Она встретилась с ним взглядом, вскинула брови, потупилась, потом взглянула опять. Он немного подумал и пожал плечами.

– Такое бывает, – сказал он. – Не обращай внимания на пустяки.

– Не угодничай.

– Да я только хотел… – Он поднял руки, сдаваясь. – Воообще не понимаю, в чем суть.

Она присела на край кровати.

– Сегодня я столкнулась с отцом. И попросила рассказать мне, что происходит. Спросила про книги, и он ничего не сказал. Карсену известно все, а меня отшивают. – Ее голос запел, как скрипичная струна, чистая, высокая и прекрасная, но до боли туго натянутая. – Ненавижу дворец. Ненавижу княжение. Еще капля, и возненавижу весь город.

– Понимаю.

– Как?
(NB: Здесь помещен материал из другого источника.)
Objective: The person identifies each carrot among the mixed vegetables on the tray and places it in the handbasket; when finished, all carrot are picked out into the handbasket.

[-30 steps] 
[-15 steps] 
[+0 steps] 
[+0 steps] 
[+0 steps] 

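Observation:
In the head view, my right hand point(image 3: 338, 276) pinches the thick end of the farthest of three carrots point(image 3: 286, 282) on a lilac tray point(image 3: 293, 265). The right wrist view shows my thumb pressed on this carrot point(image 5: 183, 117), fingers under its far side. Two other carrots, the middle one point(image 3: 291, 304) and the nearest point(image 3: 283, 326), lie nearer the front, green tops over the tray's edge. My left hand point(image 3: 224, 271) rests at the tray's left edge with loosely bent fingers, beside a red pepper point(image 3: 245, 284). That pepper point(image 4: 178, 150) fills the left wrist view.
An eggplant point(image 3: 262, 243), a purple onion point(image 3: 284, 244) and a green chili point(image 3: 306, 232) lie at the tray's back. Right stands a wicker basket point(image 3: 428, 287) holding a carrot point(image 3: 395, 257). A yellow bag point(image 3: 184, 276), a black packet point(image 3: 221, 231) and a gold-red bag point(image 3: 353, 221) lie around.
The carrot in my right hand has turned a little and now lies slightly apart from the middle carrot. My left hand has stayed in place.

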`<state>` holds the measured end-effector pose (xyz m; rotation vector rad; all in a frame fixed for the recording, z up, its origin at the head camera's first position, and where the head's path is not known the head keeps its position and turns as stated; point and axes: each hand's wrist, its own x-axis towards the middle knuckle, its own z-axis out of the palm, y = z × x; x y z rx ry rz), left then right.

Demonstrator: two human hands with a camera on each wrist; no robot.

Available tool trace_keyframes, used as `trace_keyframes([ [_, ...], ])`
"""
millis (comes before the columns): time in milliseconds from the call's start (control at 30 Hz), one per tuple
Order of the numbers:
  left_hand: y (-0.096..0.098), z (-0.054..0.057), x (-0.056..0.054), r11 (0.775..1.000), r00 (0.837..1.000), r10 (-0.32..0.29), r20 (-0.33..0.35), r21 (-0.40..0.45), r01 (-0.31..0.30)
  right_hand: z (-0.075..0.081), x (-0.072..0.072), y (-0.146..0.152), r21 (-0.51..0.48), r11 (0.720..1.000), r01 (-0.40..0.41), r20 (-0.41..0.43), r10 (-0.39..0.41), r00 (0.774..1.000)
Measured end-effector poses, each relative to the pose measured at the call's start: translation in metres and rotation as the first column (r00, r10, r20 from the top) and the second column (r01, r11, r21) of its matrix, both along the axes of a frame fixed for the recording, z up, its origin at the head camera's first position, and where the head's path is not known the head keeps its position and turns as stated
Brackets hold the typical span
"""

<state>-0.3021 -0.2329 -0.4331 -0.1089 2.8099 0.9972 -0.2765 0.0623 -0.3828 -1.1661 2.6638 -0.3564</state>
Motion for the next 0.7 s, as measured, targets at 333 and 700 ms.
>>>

Как тебе это понять, когда я живу во всем этом и то ничегошеньки не понимаю сама? Тебе хочется, чтобы мне стало легче, чтобы я успокоилась. Это мило. На самом деле. Но понимание тут ни при чем.

– Ладно, не понимаю, однако стараюсь понять. И стараюсь прикрыть тебе спину. Я помогу чем смогу.

– Как сострадательно. Или преданно? Или почтительно? Не знаю, какое слово правильное. На что мне полагается рассчитывать?

– Хотелось бы доброты и признательности, – ответил он. – То есть если ты в состоянии их в себе пробудить.

Она закрыла глаза. Как будто бы сожалея, но Гаррет не был в этом уверен.

– Не очень… У меня не очень-то получается.

– Ты несешь тяжкий груз, – сказал Гаррет.

– Боже, ну надо же, какой ты услужливый, понимающий и безупречный! Ты хоть раз в жизни злился?

– Ага, сейчас вот, к примеру.

– На меня?

– На тебя. – Слова зависли в воздухе как дым, поскольку были правдой. – Веришь ты мне или нет, но кое-что я все-таки понимаю. Ты совершенно не та, кем была всего год назад. Ты барахтаешься на стремнине, и вода слишком глубока, чтобы встать. То же самое и со мной. Для меня это одно и то же.

– Для нас одного и того же не существует. Не бывает на свете. Мы – разные.

– Я не о том.

– Понимаю, – сказала она, и в словах ее звучала скорбь. Она протянула руку. Пальцы, касаясь его кожи, приносили ему извинение. Он сделал шаг к ней. – Я понимаю, – повторила она уже мягче.

Послышался какой-то шепот, столь несомненный, сколь и невероятный. Женский голос – и прямо за дверью. Элейна подняла голову. Она тоже его услыхала.